Mansion owner brings yachting home

Nov 13, 2012 by Guest Writer

Designers have retrofitted the basement of a 125-year-old Newport mansion to look like a classic Edwardian-style yacht built at the end of the 19th century.


Over the past two-and-a-half years, Kirby Perkins Construction, Langan Design and Kim Kirby Interior Design used traditional boat-building materials to transform the 3,500-square-foot space into a salon, dining area, galley and bar, wine cellar, sauna, gym, two bathrooms and locker area.


The house was once owned by yachtsman Harold Stirling Vanderbilt, who defended the America’s Cup in 1930, 1933 and 1937. The space pays homage to him with three historically accurate models of the J-Class yachts with which he claimed his victories.


“The present owner didn’t want it to feel like you were in a basement, and because of this history and connection to the Vanderbilt family, I thought ‘why not make it feel like a traditional yacht interior,’ and that is what drove the project,” said Jerry Kirby, president of Kirby-Perkins Construction and an America’s Cup veteran. “With Vanderbilt being someone that raced in the America’s Cup and really knowing the history of the house, it was a really fun project that was true to the historic nature of the building and also true to the design of a classic superyacht.”


The transition begins on the snug stairs leading down from the house. The interior opens up into a lower foyer and then the main salon. Behind the salon is a galley with arched mahogany paneled partitions and teak bar tops. Behind the galley is a raised platform settee and dining table that seats up to 10.

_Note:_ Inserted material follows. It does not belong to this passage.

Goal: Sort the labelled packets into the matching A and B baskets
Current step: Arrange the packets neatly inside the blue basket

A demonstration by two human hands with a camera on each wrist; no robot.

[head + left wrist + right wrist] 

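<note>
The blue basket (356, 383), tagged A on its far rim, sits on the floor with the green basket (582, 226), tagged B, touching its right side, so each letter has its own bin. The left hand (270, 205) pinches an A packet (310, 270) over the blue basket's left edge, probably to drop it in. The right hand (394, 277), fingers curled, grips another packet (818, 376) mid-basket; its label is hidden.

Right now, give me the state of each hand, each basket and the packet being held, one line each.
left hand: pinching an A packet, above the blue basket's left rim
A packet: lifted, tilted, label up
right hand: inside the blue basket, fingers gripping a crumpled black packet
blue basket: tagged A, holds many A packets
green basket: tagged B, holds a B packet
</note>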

Other features include a custom-made ship’s bell, a water-tight engine room door, a carved compass rose design on each of the solid mahogany doors, and authentic deck prisms throughout the space.


The only space without a yacht feel is the wine cellar, which was designed to replicate the classic wine cellars in Italy and France, with an arched stone ceiling, limestone flooring and a sink from an antique fountain, designer Kim Kirby said.


“We have definitely accomplished making this area fit, feel and look like a superyacht,” Kirby said. “You could take somebody down there blindfolded, and they wouldn’t be able to tell the difference.”